In the Judeo-Christian traditions, suicide is a major sin. “Despite yourself you were fashioned, and despite yourself you were born, and despite yourself you live, and despite yourself you die . . . ” So goes a passage of Jewish rabbinic teaching in the “Chapters of the Fathers.” Traditionally, Jews who committed suicide were not allowed burial in a cemetery. Christianity equally condemns suicide. Matters of life and death are in God’s hands alone, not your own. To take you own life is to sin against God.
This allows us to regard the problem of suicide in Japan in a broader perspective.
Because there is virtually no stigma attached to suicide in Japan, the statistics may be considered fairly accurate. Statistics in countries of the West may not reflect the true picture. Families of the deceased and medical practitioners are prone to construe the cause of death as accidental.
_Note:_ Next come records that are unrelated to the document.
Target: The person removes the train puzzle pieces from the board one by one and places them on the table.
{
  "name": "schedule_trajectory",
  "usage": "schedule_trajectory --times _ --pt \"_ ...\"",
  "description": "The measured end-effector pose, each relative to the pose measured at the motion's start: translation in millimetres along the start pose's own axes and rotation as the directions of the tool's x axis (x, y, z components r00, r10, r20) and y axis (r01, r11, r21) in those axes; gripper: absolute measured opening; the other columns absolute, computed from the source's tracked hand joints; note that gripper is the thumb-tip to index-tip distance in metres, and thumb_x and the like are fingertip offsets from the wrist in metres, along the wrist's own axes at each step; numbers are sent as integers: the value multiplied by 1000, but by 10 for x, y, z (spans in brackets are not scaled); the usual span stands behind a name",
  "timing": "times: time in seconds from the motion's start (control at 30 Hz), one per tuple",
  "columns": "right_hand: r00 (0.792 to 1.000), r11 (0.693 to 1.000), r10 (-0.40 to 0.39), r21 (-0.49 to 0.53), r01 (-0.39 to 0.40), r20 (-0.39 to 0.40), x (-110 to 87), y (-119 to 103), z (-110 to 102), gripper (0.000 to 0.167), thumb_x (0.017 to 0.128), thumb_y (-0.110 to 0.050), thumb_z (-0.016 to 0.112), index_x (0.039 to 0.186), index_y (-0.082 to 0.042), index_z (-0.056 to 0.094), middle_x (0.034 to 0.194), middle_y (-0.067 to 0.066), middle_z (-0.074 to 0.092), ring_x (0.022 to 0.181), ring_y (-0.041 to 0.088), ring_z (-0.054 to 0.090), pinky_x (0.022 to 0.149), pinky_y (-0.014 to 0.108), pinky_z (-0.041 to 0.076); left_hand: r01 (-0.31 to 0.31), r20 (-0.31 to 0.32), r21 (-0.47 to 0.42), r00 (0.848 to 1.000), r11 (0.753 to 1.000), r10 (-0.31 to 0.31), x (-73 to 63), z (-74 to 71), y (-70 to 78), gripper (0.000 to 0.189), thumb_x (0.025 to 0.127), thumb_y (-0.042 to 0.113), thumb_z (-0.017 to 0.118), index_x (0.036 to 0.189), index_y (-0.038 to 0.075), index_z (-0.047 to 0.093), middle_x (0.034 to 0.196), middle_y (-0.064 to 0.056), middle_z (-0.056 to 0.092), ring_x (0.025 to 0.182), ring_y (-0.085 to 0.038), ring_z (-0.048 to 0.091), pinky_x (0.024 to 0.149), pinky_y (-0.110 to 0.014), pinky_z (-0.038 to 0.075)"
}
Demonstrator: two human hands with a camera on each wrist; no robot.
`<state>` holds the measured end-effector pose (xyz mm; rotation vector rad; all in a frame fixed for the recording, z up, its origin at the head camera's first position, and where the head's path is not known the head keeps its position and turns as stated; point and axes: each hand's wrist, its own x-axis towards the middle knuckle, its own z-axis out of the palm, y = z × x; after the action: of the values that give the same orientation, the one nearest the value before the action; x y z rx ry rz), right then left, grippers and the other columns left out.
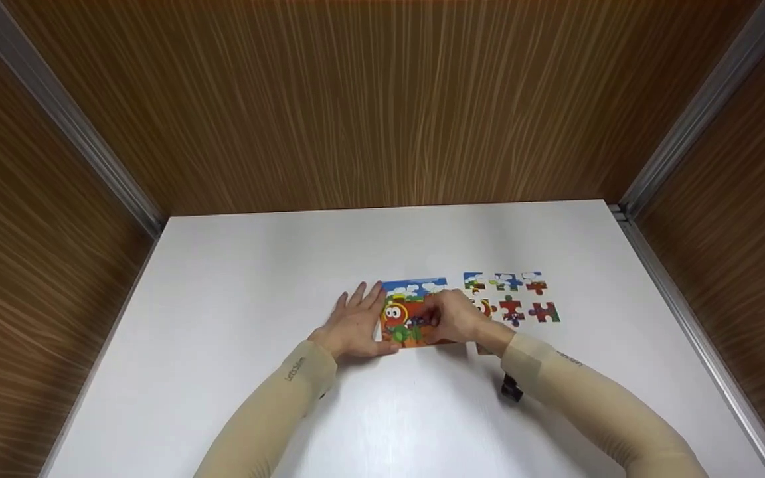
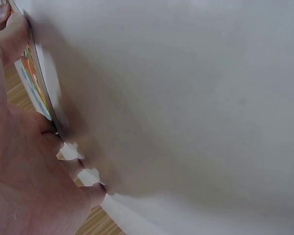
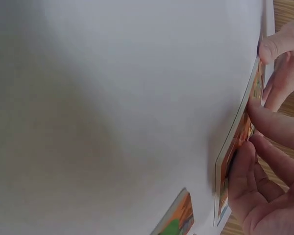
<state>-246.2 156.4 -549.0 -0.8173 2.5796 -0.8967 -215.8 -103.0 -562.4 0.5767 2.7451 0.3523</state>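
Note:
A jigsaw puzzle board (image 1: 412, 290) with a bright cartoon picture lies on the white table. My left hand (image 1: 354, 325) lies along its left side, fingers spread and straight, with the thumb at the near left corner. Over the board's right half, my right hand (image 1: 452, 317) has its fingers curled down. In the right wrist view, its thumb (image 3: 272, 122) and fingertips touch the picture surface close together. They hide that patch of the board, so I cannot tell whether a piece is pinched between them.
Several loose jigsaw pieces (image 1: 510, 309) lie spread in rows right of the board. One nearer piece (image 3: 179, 215) is partly covered by the right forearm in the head view. Wood-grain panels (image 1: 382, 106) stand around the table's back and sides.

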Motion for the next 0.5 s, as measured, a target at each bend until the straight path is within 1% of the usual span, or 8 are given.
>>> schedule_trajectory --times 0.23,0.33,0.43,0.5 --pt "1000 999 -26 -34 26 4 2 2 20 38 87 -2 93 124 -7 86 115 10 83 98 18 74 88 35 65 5 -6 -16 1000 1000 -5 -5 15 -2 121 96 75 68 182 10 12 193 -8 5 180 -39 5 144 -64 12" --pt "998 997 -57 -47 57 -4 -3 19 28 37 88 -4 93 124 -8 86 116 9 83 102 19 73 93 39 65 6 -4 -18 1000 1000 -6 -5 15 -2 121 96 75 68 182 10 11 193 -8 5 180 -39 4 144 -64 12" --pt "996 994 -92 -56 90 -20 -10 44 38 34 90 -7 92 124 -10 87 117 9 83 106 20 72 96 39 63 4 -4 -17 1000 1000 -4 -4 12 -5 121 96 75 68 182 10 12 193 -7 5 180 -38 4 144 -65 12" --pt "996 996 -84 -33 83 -25 -18 53 44 31 93 -8 91 124 -12 87 118 8 82 107 20 73 96 37 63 2 -6 -16 1000 1000 -2 -4 10 -7 121 96 76 68 182 11 12 193 -7 5 180 -38 4 144 -65 12"
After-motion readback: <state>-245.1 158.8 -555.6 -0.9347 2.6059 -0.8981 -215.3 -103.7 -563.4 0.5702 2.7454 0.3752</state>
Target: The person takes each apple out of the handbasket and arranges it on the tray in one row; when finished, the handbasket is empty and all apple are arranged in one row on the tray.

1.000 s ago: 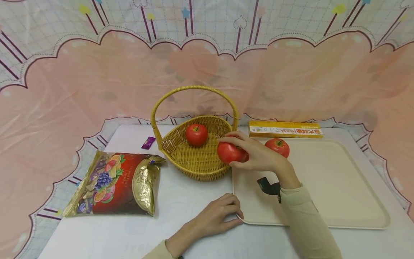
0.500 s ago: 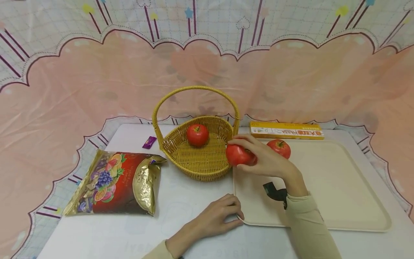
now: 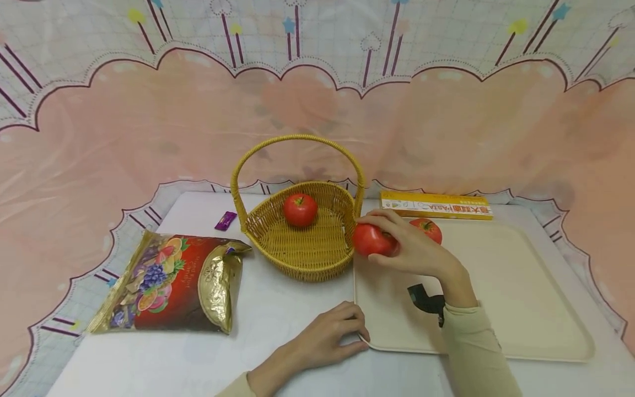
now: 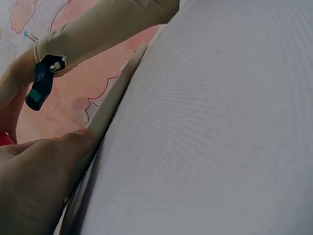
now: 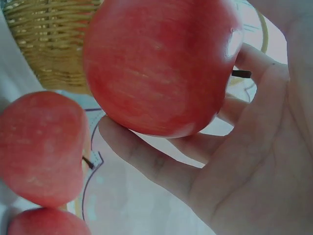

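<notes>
My right hand (image 3: 414, 251) grips a red apple (image 3: 369, 240) over the tray's left end, just right of the basket's rim. In the right wrist view the fingers curl around this apple (image 5: 161, 63), its stem toward the palm. A second apple (image 3: 300, 210) sits inside the yellow wicker basket (image 3: 307, 270). Behind my right hand another apple (image 3: 429, 230) shows on the beige tray (image 3: 521, 292); the right wrist view shows two apples below the held one, a nearer apple (image 5: 41, 147) and a cut-off apple (image 5: 49, 224). My left hand (image 3: 329, 336) holds the tray's near left corner.
A red and gold bag of candy (image 3: 168, 284) lies at the left, with one purple wrapped candy (image 3: 225, 220) behind it. Behind the tray lies a yellow pasta box (image 3: 436, 205). The basket's tall handle (image 3: 297, 136) arches upward. A patterned cloth (image 3: 248, 110) hangs at the back.
My right hand has drawn back to the right with the apple, from over the basket's right rim to over the tray. My left hand has stayed at the tray corner.
</notes>
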Available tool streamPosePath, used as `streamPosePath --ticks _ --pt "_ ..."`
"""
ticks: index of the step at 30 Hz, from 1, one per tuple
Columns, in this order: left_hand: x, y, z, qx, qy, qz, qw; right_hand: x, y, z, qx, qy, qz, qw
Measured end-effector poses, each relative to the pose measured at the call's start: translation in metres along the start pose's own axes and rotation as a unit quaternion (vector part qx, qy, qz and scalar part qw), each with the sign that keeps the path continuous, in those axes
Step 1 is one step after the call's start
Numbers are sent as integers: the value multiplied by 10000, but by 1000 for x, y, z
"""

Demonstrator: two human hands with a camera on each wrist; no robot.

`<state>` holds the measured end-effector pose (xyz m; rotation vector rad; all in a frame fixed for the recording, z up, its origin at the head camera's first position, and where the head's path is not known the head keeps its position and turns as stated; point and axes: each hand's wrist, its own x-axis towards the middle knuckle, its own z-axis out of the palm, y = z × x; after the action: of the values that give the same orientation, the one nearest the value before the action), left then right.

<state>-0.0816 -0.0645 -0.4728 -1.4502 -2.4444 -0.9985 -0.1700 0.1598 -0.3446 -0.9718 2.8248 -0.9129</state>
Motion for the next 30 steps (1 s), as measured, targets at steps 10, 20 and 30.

In the United States, for instance, if many “accidental firearm deaths” and some single-car accidents were added into the suicide statistics, the rate would soar.
Certainly, it was economic factors that drove my great aunt’s husband to kill himself in 1931, after he lost his family’s life savings and wanted his wife and children to receive money from his life insurance. My entire family grieved for him, wishing that he had not done it; and yet, it became a family secret, a “shameful” fact that had to be repressed for the sake of pride and face.
Yes, Japan can teach the rest of the world lessons in this grievous problem.
Confront the issue face on, without moral opprobrium, and determine the cause of death without resorting to the application of prejudicial religious tenets.
Treat depression with tolerance and care in public and private, and invest heavily in research on how to deal medically with mood disorders.
Train more physicians to recognize and treat psychiatric problems in their patients.
De-romanticize suicide without condemning people for attempting it.
Suicide is at once the most private and most public act. In Japan, the problem is now politically in the open. The way to deal with it is to realize that the life to be saved is not only your own.